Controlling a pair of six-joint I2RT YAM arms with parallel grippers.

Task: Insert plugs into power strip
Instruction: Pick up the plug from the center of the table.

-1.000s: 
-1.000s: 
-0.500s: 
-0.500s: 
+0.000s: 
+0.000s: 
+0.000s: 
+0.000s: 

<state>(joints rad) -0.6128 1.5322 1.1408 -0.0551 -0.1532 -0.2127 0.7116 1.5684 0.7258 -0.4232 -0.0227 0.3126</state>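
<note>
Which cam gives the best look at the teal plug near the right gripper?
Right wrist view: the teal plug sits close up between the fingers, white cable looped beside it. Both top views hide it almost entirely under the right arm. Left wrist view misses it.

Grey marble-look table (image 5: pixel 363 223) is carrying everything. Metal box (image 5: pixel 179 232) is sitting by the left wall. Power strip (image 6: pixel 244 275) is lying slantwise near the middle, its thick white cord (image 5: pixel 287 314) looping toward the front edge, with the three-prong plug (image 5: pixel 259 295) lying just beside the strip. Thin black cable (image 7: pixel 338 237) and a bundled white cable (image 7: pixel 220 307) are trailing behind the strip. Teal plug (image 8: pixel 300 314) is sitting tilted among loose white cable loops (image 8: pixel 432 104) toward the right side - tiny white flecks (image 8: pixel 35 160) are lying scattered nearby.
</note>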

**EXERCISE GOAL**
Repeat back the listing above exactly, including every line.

**WRITTEN REPLY**
Controlling a pair of six-joint I2RT YAM arms with parallel grippers.

Task: Insert plugs into power strip
Instruction: Pick up the plug from the center of the table.

-1.000s: 
-1.000s: 
-0.500s: 
-0.500s: 
+0.000s: 
+0.000s: 
+0.000s: 
+0.000s: 

<state>(joints rad) -0.6128 1.5322 1.1408 -0.0551 -0.1532 -0.2127 0.7116 1.5684 0.7258 -0.4232 -0.0227 0.3126</state>
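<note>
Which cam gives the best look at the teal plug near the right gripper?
Right wrist view: the teal plug sits close up between the fingers, white cable looped beside it. Both top views hide it almost entirely under the right arm. Left wrist view misses it.

Grey marble-look table (image 5: pixel 363 223) is carrying everything. Metal box (image 5: pixel 179 232) is sitting by the left wall. Power strip (image 6: pixel 244 275) is lying slantwise near the middle, its thick white cord (image 5: pixel 287 314) looping toward the front edge, with the three-prong plug (image 5: pixel 259 295) lying just beside the strip. Thin black cable (image 7: pixel 338 237) and a bundled white cable (image 7: pixel 220 307) are trailing behind the strip. Teal plug (image 8: pixel 300 314) is sitting tilted among loose white cable loops (image 8: pixel 432 104) toward the right side - tiny white flecks (image 8: pixel 35 160) are lying scattered nearby.
</note>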

The required output has been supplied.